- _Information shown_:
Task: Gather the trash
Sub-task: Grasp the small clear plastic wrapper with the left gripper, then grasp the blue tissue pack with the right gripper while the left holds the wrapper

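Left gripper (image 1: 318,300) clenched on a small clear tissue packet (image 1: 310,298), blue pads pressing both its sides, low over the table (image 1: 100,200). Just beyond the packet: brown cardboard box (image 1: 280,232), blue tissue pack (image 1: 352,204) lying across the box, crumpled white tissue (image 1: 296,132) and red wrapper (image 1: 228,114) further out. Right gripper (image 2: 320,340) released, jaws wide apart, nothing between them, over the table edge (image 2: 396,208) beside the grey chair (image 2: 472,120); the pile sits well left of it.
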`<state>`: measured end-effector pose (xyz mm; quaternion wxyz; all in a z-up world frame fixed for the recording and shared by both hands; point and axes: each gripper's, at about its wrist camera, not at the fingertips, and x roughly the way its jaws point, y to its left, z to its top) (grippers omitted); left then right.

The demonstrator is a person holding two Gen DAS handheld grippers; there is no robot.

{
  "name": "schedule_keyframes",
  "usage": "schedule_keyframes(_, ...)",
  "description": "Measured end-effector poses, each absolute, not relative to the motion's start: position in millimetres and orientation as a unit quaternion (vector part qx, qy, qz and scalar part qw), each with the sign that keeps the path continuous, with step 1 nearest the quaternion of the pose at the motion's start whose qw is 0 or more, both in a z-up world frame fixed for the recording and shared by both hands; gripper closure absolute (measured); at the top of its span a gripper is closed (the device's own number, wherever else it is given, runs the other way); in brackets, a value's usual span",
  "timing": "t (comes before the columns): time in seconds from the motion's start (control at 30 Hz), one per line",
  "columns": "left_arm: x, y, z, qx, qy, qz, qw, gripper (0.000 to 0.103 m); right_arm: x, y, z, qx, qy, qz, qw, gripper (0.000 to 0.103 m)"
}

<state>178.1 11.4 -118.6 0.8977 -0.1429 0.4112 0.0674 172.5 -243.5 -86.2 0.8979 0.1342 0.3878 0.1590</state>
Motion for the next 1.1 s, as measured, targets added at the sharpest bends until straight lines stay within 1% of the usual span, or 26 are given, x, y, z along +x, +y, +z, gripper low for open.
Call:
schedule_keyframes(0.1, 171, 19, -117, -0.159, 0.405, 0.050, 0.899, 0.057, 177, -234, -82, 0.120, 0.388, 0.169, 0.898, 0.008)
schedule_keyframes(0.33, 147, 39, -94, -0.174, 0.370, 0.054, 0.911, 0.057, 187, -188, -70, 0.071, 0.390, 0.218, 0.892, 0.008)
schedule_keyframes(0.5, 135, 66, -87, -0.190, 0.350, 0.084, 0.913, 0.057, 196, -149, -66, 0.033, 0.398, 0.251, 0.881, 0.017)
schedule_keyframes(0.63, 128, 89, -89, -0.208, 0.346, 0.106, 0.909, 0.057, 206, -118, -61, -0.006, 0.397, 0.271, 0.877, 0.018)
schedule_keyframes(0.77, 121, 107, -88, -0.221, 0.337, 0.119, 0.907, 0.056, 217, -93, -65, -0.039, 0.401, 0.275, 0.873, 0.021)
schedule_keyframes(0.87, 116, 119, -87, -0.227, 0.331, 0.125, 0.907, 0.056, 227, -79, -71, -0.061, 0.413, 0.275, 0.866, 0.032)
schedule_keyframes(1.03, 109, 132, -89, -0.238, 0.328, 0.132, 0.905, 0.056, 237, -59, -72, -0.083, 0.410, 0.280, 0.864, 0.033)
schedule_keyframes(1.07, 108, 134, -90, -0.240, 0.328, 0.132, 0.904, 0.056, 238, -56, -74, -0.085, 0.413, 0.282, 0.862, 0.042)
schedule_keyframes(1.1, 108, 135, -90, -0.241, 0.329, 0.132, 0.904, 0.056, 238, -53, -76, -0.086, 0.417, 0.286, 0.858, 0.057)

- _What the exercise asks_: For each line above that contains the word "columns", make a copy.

- _Exercise answer_:
  "timing": "t (comes before the columns): time in seconds from the motion's start (control at 30 Hz), one per line",
  "columns": "left_arm: x, y, z, qx, qy, qz, qw, gripper (0.000 to 0.103 m); right_arm: x, y, z, qx, qy, qz, qw, gripper (0.000 to 0.103 m)"

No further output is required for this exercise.